It’s interesting how many ways the book is characterized. Publishers Weekly listed it in its Top 10 for sports books while Shelf Awareness called it “a backdrop for American political history.” Epoch Times said it’s “a kind of Fargo of baseball books” (?). I like Eula Biss’s comment, who said it’s “like a box of eclectic baseball cards about our country and our culture—curious, compelling, and disturbing in turn.” 

You worked on this for years and years, right?

I started writing in late 2004. I remember flying to Amsterdam that Christmas to visit my sister and taking on the plane a pile of old newspaper clippings about Lew Burdette, the Braves pitcher who was good at beating the Yankees. But I think the genesis of The Devil’s Snake Curve was the year before, during the months leading to the Iraq war. Like millions of other people I was against what was clearly a war of choice in Iraq, and even in the New York Times there was enough doubt about WMD and about the lack of connection between Iraq and 9/11 that it was obvious our country was about to go off the rails. During those very same months, The Field Museum, where I worked, hosted an exhibition called “Baseball as America.” I went through the exhibit many times, and enjoyed it, but the more I thought about it, the less I was able to reconcile the mythology of the sport and of our nation with the incessant warmongering. Then we started bombing Baghdad. The Devil’s Snake Curve is my attempt to reconcile the darker aspects of American history with the ways professional baseball has been represented. That old cliché about the Black Sox—“say it ain’t so”—well, that’s how I feel, but with regard to the ways the sport has been used as a public relations vehicle for war during the past decade.

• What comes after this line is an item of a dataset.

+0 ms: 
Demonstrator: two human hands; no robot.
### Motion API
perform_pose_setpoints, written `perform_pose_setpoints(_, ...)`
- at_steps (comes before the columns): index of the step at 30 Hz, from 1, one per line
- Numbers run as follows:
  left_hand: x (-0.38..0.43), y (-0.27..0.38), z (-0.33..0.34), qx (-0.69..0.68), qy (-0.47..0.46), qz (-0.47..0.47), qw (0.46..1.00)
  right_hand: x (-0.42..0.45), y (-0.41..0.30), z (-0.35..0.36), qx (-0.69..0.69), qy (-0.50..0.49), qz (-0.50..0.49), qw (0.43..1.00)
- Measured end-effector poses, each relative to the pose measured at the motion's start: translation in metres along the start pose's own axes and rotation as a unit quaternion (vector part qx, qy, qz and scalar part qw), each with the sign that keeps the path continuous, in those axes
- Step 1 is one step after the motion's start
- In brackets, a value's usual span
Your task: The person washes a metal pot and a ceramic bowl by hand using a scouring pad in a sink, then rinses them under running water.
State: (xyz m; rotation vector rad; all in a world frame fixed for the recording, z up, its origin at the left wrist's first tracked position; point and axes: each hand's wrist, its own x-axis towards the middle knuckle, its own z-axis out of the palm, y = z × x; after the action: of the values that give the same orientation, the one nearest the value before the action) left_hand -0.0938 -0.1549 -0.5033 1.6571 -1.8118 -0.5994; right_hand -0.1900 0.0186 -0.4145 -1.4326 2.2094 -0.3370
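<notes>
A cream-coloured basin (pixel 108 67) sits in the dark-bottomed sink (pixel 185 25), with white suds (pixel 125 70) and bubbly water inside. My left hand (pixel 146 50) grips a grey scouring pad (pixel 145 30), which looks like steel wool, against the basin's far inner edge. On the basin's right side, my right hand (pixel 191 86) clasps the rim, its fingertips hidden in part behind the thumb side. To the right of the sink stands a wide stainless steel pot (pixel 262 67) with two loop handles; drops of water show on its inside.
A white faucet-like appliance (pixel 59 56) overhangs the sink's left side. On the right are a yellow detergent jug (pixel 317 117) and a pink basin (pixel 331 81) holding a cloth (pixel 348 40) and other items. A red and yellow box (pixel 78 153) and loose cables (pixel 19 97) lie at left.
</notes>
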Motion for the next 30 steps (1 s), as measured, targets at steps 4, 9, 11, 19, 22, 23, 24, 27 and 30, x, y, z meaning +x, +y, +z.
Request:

Was this the book that at one point was called “The Case Against the Yankees” or “Let’s All Hate the Yankees”?

Wow, I can’t believe you remember that. Yeah, the first title was Let’s All Hate the Yankees, and that lasted about six months. It was too straightforward, and so were both the subject matter and my writing, so I threw everything away. Then for several years it was a novel called The Case Against the Yankees. It was about a fictional father and son who spend their lives—which span the twentieth century—trying to prove the Yankees are the worst team in baseball history. It was a lot of fun to write and revise. It was about our ability as people to believe lies, to create false evidence, to damage others for the sake of an obsession. Very much influenced by the Iraq war in that sense. The central gimmick or structural trope in the novel was that as the narrator, I had found a trunk of documents containing the work of this father and son at an estate sale, and the book unfolded as I told their story based on their collection of “evidence.” I decided to throw this novel away because when I moved to Minneapolis in 2008, I discovered that the subject of my second book, a uranium miner, had stored his belongings in a warehouse. Since real life suddenly suggested that I use the structure of my novel in my then-unwritten nonfiction project, I decided to dispense with the novel in order to avoid repeating myself in book number two.

Was there a point at which you said, “Okay, I have to stop working on this”?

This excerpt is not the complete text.